Но шутили слабо. Всего два дня назад вернулся Комаров, сообщил о смерти Рахимбекова и привез нового командира роты. С окончанием лесной дороги самого Комарова отзывали в Ленинград.
Несколько дней только об этих событиях и говорили в роте, жалели Асафа, но еще больше печалились об уходе Комарова. Рахимбекова не вернешь, а другого такого командира, как Комаров, пожалуй, у них уже не будет.
Они искренне рады были, когда Степанченко рассказал, что капитан нашел сына, желали ему всякой удачи.
— А то знаете… — говорил Степанченко, понижая голос. — Один раз эвакуированные на станции грузились, и женщина шапчонку детскую полосатую с кисточкой держала, так капитан прямо кинулся к ней, а потом враз повернулся и пошел так шибко, что насилу догнал его. Видно, сынишкина тоже такая была.

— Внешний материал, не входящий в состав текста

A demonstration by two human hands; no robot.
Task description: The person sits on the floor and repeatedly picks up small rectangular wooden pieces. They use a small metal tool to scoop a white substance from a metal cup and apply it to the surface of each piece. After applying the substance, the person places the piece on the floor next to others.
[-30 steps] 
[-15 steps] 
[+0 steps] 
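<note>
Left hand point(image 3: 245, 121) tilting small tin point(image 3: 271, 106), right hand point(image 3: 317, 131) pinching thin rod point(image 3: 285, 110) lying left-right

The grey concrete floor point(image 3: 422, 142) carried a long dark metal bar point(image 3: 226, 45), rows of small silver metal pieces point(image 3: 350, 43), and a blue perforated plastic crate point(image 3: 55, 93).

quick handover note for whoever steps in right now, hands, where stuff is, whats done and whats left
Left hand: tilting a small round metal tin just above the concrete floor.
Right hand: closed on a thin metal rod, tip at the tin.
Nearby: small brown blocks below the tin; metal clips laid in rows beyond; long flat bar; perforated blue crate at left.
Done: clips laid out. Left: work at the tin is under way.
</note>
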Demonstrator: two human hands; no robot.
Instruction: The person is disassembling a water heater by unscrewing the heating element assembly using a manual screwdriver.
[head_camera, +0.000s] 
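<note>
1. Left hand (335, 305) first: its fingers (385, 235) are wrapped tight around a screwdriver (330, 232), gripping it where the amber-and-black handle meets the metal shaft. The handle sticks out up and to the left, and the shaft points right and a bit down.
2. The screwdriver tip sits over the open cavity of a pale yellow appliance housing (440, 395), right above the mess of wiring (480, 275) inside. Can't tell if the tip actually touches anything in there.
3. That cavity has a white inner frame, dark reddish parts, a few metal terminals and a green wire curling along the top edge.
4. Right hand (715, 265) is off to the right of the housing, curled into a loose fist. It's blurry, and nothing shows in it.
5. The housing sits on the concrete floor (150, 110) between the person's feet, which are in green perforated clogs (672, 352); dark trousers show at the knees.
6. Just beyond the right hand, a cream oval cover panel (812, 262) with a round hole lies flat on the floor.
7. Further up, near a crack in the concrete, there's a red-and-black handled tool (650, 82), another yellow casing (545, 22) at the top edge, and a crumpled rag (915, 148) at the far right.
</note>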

Подполковник Медведько, Комаров, политрук и новый командир роты — капитан инженерных войск, вышли из-за угла просеки. Снега кругом было столько, что деревья, казалось, утонули до половины и расчищенная дорога через поляну напоминала широкий противотанковый ров. Медведько первым перелез через снеговую наваль, пошел напрямик к стоявшим у опушки людям. Неуклюжий и громадный, в белом, перепоясанном ремнем полушубке, он вполне оправдывал свою фамилию. Остальные командиры еле догнали его уже возле самых землянок.
— Здравствуйте, лесовики, — громко сказал подполковник, подходя к выстроившейся роте.
Затем, выслушав рапорт помощника командира, он сразу же махнул рукой.